Find the line with "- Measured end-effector" in the entries below, then reproduce it and every line after it down to and including the line with "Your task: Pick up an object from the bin", exactly.

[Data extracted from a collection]

━━━━━━

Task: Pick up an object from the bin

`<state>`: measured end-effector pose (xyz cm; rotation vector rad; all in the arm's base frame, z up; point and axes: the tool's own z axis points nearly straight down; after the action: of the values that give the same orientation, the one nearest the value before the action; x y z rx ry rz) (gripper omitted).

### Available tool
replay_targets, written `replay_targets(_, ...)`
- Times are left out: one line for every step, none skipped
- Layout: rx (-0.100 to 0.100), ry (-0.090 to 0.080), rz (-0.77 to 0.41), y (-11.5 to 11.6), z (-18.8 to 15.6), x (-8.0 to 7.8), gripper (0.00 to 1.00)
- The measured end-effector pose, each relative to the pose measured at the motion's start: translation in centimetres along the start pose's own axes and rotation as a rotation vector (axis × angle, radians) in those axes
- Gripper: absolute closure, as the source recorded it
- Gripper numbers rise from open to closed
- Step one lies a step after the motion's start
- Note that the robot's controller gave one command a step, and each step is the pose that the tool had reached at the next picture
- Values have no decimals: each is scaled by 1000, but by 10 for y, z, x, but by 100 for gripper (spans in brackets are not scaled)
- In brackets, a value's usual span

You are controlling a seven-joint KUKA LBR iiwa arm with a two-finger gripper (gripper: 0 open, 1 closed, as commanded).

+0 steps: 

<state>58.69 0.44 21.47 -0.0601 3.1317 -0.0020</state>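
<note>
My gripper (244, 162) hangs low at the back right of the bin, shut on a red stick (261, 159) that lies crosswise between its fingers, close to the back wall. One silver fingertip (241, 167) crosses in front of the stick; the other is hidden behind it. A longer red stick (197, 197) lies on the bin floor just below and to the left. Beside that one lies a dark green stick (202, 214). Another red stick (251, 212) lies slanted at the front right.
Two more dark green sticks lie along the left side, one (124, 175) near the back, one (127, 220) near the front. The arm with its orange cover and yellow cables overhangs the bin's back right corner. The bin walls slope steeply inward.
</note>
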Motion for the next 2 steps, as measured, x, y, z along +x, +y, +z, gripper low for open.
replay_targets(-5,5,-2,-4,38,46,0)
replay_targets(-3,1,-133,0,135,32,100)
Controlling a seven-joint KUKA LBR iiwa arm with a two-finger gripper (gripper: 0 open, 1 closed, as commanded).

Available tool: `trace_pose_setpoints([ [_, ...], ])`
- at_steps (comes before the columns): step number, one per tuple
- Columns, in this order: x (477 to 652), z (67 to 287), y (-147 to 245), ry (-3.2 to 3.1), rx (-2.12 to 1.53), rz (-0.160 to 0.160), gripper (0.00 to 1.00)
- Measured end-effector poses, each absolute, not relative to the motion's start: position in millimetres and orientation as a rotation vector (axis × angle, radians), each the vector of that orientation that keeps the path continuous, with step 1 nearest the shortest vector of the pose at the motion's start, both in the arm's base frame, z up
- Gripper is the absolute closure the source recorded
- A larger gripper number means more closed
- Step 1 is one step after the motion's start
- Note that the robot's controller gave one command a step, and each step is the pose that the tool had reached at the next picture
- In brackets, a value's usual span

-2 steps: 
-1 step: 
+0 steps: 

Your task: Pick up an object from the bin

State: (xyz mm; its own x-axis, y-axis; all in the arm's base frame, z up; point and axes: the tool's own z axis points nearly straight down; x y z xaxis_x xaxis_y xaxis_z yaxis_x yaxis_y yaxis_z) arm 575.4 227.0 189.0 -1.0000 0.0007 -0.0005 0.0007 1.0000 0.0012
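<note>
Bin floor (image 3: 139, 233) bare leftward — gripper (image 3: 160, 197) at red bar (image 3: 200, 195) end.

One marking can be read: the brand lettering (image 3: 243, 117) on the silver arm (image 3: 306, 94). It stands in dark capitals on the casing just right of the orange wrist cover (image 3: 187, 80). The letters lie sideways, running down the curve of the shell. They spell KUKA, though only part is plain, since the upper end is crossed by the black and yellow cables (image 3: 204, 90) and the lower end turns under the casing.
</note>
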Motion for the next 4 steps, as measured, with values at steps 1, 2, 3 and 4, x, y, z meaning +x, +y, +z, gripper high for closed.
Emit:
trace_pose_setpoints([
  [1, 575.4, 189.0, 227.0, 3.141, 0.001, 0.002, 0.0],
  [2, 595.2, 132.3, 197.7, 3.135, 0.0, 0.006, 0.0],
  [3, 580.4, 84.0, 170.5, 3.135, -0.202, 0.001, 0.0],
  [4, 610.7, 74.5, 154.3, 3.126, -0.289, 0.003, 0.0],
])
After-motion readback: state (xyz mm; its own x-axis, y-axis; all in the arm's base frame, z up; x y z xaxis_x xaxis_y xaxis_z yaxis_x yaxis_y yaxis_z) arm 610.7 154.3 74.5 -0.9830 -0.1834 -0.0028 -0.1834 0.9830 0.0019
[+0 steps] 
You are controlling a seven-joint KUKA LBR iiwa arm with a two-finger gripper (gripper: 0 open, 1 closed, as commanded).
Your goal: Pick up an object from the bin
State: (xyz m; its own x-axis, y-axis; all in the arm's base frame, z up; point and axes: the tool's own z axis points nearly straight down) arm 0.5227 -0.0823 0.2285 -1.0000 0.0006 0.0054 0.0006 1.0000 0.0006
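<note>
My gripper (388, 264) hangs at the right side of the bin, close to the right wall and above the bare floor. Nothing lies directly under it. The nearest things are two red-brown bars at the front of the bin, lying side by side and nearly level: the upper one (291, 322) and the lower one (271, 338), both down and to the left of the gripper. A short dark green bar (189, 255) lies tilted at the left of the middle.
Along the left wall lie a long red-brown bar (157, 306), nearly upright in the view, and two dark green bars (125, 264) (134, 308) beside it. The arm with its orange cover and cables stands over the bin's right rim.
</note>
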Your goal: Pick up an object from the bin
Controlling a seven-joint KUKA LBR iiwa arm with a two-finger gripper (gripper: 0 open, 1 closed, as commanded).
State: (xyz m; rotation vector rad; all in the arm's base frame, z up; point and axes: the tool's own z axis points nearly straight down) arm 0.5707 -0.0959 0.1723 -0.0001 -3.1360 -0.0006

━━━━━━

**Reply:**
- Measured end-effector poses, each absolute, not relative to the motion's start: position in millimetres and orientation as a rotation vector (axis × angle, radians), each the vector of that orientation that keeps the path continuous, with step 1 nearest the shortest vector of the pose at the motion's start, both in the arm's base frame, z up
- Gripper is the absolute closure the source recorded
- A larger gripper number means more closed
- Step 1 is one step after the motion's start
- Note that the robot's controller gave one command a step, and each step is the pose that the tool had reached at the next picture
- In brackets, a value's usual span

-2 steps: 
-1 step: 
+0 steps: 

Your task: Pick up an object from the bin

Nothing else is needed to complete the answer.